We can talk about cars and sailboats if you like, but not hamburgers.
It is my understanding that the specific cake in question, for the case the judge ruled on, was NOT “a custom cake being specifically made for a specify purpose”. It was, in this specific case in question that we’re discussing in this thread, “the same cake (according to you) from the display case and the baker already said that was fine”. (Specifically they wanted a copy of an existing cake.) Except the baker did not say it was fine, they said no, because they’re a bigot.
In the case in question that we’re discussing in this thread, that the judge made his ruling about.
As a chef, not only did I create an original creation every day for my feature, but I also took many custom orders for specific dishes, whether for dietary reasons or just preferences. The only part that I didn’t do there was to take an order weeks in advance, which I do not see how relates at all to art, but in any case, have you ever noticed that there is more than just a cake at a reception? There is food too, food that wsa custom ordered weeks in advance.
We’re ripping apart the judge’s shitty ruling. Since the cake in question was not unique from an artistic perspective, the only possible thing that makes it and not other things speech protected is the fact it’s being created fresh - or its “sacredness”.
Which means that either you define “sacred” from a legal perspective to specifically exclude them, or the ruling totally applies to hamburgers.
I get it. You’re upset that the judge applied reason to the law and provided a learned opinion in his ruling. He said someone’s constitutional rights trumped another person’s rights. That’s what they are paid to do. Look at the facts, apply the law, and make a ruling. It sucks, but it’s how our laws work.
I’m saying that if this new ruling is a fair interpretation of the constitution then several existing civil rights laws are unconstitutional and have been for a very, very long time. And nobody noticed or said anything until now. Not even bigots!
It’s not an interpretation of the Constitution, it’s an interpretation of the application of the Constitutional rights of one person in a particular situation. It doesn’t go any further than that. Assuming it’s a published decision, it can be used to argue similar situations by other lawyers, but that would require a judge agreeing with the moving party logic, and that’s not automatic.
You have a fundamental misunderstanding of the issue.
A gay couple comes in and wants to by a pre-made generic wedding cake. The baker cannot deny the couple.
Same couple comes in and requests a ***custom ***cake. The baker can deny the couple if she finds it objectionable on religious grounds.
It is the customization that is the problem.
Since this seems like a very hard idea for a bunch of folks to understand lets try an analogy.
Dan and Bob buy a song from a singer to play at their wedding. The singer is christian, already wrote and recorded the song and will sell it to other people. The singer, under this ruling, would need to sell them the song.
Dan and Bob go to the same singer and ask him to write a song celebrating *their *love and *their *wedding specifically. The singer does not have to do this as it goes against his religious convictions.

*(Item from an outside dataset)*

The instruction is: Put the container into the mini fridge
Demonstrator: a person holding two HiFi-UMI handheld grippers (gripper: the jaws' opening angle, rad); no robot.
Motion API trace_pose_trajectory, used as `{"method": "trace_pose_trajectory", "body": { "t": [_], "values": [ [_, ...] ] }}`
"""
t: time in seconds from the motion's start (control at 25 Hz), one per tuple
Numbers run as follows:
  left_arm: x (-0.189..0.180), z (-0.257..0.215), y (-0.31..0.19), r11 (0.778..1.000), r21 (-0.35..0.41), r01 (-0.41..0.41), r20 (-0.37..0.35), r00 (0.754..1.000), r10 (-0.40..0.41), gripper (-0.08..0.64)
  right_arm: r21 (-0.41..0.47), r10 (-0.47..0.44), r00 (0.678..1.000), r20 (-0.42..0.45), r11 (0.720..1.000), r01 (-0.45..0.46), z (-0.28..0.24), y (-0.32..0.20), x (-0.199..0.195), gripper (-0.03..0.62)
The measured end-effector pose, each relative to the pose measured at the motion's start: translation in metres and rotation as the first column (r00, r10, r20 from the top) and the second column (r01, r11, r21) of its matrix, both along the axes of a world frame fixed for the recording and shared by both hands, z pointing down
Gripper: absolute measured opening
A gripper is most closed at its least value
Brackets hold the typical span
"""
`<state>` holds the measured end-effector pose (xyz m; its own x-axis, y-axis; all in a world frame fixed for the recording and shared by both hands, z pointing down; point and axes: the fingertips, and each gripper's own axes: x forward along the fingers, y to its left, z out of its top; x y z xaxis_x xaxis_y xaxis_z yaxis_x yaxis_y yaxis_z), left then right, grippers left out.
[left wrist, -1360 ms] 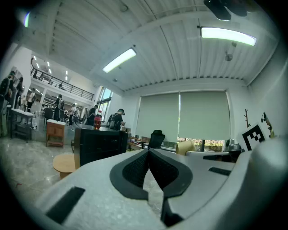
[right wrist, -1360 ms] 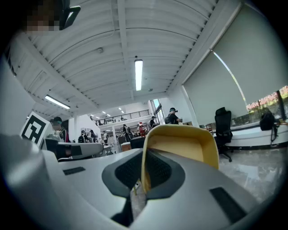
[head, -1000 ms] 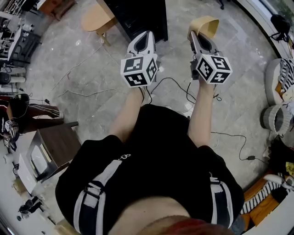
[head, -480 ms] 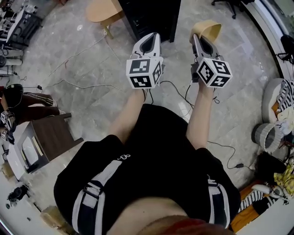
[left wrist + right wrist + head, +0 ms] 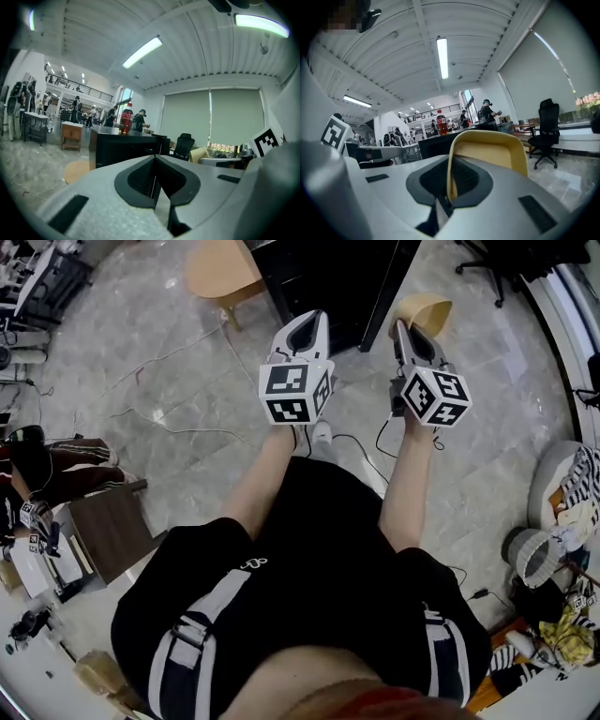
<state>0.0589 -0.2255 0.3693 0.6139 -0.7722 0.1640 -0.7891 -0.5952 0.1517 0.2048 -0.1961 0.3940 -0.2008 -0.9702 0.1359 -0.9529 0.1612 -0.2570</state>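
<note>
My right gripper (image 5: 405, 326) is shut on the rim of a yellow container (image 5: 424, 310), held out in front of me; in the right gripper view the container (image 5: 490, 157) stands up from between the jaws (image 5: 449, 187). My left gripper (image 5: 302, 329) is shut with nothing in it, level with the right one; its jaws (image 5: 154, 187) meet in the left gripper view. A black mini fridge (image 5: 337, 282) stands just ahead of both grippers, seen as a dark box (image 5: 124, 147) with a red bottle (image 5: 125, 119) on top.
A round wooden stool (image 5: 223, 273) stands left of the fridge. Cables (image 5: 169, 413) trail across the grey marble floor. A dark wooden side table (image 5: 108, 531) is at my left, baskets and clutter (image 5: 553, 549) at my right. An office chair (image 5: 546, 129) stands further right.
I have stepped forward: the fridge and the stool have come closer and lower in the head view. Both grippers stay level, the right one holding the container.
</note>
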Motion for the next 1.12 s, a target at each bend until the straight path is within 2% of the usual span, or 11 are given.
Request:
{"method": "trace_pose_trajectory", "body": {
  "t": [0.2,0.32,0.52,0.72,0.88,0.96,1.04,1.12],
  "values": [
    [-0.009,0.009,-0.076,0.998,-0.042,0.052,-0.049,0.997,-0.054,0.009,-0.037,-0.038,0.997,-0.073,0.999,0.035,0.001,-0.065,-0.004,0.017],
    [-0.003,0.017,-0.093,0.996,-0.072,0.059,-0.073,0.995,-0.064,0.009,-0.086,-0.068,0.993,-0.102,0.995,0.059,0.009,-0.086,-0.001,0.017],
    [0.001,0.028,-0.109,0.993,-0.102,0.064,-0.104,0.992,-0.074,0.009,-0.102,-0.095,0.986,-0.137,0.991,0.082,0.017,-0.118,-0.004,0.017],
    [-0.002,0.034,-0.122,0.989,-0.114,0.091,-0.106,0.989,-0.104,0.009,-0.166,-0.202,0.966,-0.162,0.971,0.175,0.035,-0.136,-0.021,0.017],
    [-0.003,0.041,-0.128,0.983,-0.139,0.123,-0.108,0.984,-0.138,0.009,-0.239,-0.336,0.912,-0.237,0.93,0.28,0.052,-0.147,-0.038,0.017],
    [0.0,0.047,-0.124,0.979,-0.157,0.129,-0.103,0.984,-0.146,0.009,-0.267,-0.391,0.874,-0.288,0.91,0.318,0.058,-0.152,-0.043,0.017],
    [0.0,0.052,-0.122,0.976,-0.167,0.14,-0.101,0.982,-0.159,0.009,-0.292,-0.464,0.82,-0.334,0.879,0.378,0.062,-0.158,-0.054,0.017],
    [-0.006,0.052,-0.123,0.973,-0.164,0.163,-0.103,0.978,-0.181,0.009,-0.329,-0.549,0.731,-0.404,0.833,0.444,0.067,-0.165,-0.069,0.017]
  ]
}}
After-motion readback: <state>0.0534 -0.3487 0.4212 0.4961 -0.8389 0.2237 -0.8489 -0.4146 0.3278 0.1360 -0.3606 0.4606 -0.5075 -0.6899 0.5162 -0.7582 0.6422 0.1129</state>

Does that make sense? Really, this isn’t that hard.
Sorry, but it’s art if the cake is art. Just like The Ramones and Beethoven are both artists. Scale and popularity have nothing to do with art. If “custom made” is the distinguishing factor, then both are artists.
How do you propose to judge the degree and nature of customization? A point scale, how many sides are covered, choice of font, patterns? It is obviously a case by case basis. That’s why rulings typically point at people and specific facts.

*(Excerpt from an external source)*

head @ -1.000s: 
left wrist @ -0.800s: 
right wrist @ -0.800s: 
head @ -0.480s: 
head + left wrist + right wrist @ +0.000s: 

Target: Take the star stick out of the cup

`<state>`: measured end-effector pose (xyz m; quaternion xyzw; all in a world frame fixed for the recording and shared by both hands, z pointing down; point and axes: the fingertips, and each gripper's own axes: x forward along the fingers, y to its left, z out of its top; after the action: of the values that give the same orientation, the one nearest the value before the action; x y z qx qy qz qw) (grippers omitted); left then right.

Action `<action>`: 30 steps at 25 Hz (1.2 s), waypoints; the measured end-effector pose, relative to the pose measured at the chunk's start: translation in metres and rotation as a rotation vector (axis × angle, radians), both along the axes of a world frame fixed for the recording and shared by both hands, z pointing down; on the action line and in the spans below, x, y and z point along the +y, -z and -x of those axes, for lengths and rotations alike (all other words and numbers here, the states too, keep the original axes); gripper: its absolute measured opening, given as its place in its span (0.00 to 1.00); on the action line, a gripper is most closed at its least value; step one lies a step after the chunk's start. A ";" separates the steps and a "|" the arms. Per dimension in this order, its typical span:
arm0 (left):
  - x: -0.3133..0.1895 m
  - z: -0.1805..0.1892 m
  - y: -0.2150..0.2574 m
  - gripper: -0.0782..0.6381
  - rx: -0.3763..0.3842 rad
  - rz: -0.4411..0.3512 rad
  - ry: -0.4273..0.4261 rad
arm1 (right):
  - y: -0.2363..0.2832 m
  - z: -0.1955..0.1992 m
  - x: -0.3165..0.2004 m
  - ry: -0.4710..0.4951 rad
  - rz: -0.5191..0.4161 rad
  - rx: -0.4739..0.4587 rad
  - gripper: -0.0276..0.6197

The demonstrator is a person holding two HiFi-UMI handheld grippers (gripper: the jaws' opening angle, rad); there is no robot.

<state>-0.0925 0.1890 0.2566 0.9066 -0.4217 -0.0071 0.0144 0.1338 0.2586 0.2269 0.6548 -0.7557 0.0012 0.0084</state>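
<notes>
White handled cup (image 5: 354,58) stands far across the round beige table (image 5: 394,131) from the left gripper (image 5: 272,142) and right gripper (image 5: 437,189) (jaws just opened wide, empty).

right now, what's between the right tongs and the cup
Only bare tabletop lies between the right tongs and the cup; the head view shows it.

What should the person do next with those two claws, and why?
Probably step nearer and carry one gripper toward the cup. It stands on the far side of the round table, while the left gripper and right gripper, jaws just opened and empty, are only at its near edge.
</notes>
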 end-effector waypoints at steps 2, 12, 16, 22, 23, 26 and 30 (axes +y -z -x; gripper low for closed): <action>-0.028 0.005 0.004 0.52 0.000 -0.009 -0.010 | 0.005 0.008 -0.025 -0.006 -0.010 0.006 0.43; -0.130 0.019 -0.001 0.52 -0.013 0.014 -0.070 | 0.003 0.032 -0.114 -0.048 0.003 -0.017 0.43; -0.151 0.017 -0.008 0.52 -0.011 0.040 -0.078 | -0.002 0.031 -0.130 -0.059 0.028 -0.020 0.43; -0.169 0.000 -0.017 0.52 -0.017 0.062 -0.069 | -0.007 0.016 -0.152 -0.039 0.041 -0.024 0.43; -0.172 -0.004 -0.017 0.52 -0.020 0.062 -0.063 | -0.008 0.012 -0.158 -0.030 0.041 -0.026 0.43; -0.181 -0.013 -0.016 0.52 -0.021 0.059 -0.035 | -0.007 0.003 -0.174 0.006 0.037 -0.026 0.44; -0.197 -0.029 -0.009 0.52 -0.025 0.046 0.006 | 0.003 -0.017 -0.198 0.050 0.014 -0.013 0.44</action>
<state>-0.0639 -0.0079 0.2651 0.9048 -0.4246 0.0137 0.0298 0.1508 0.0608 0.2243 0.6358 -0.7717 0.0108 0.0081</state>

Except by my understanding of the case this is a moved goalpost. The cake in question was to have no customization and the design of the cake to be made itself wasn’t considered, by the baker, to be objectionable on religious grounds. The customers were considered objectionable on religious grounds, as was the very idea that those people would use one of her cakes.
It’s a straight up bigotry thing against people who are, as I understand it, considered to be members of a protected class in California. Bigotry against them based on their sexuality is illegal.

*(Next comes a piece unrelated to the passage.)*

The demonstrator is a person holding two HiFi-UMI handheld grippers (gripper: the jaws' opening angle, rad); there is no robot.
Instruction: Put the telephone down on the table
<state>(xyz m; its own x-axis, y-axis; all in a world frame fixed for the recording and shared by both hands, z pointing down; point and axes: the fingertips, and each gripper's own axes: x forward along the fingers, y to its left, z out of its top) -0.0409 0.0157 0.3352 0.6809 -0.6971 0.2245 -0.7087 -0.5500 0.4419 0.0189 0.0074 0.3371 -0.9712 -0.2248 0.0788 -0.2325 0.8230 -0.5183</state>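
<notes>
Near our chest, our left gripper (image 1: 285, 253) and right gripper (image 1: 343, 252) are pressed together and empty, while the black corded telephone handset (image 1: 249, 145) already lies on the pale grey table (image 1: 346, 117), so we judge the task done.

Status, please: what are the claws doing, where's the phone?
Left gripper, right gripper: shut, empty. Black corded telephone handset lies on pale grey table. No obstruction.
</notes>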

Unless this judge is ruling the matter, anyway. In his eyes if a gay person asks you to make a cake, or a donut, or a burger, then you can totally tell them to fuck off - as long as the item itself hadn’t already been made at the time of it being ordered.
It has precisely fuck-all to do with the uniqueness of the cake, or the complexity of the cake, or the difficulty in making the cake. Per the judge, it has to do with the sacredness of the cake.
That seems really unfair. Calling out perceived flaws in the judge’s “reason” and “learned opinion” is not the same as being butthurt that he used them in the first place. It’s an unpleasant and inaccurate characterization of your interlocutors’ positions, IMHO.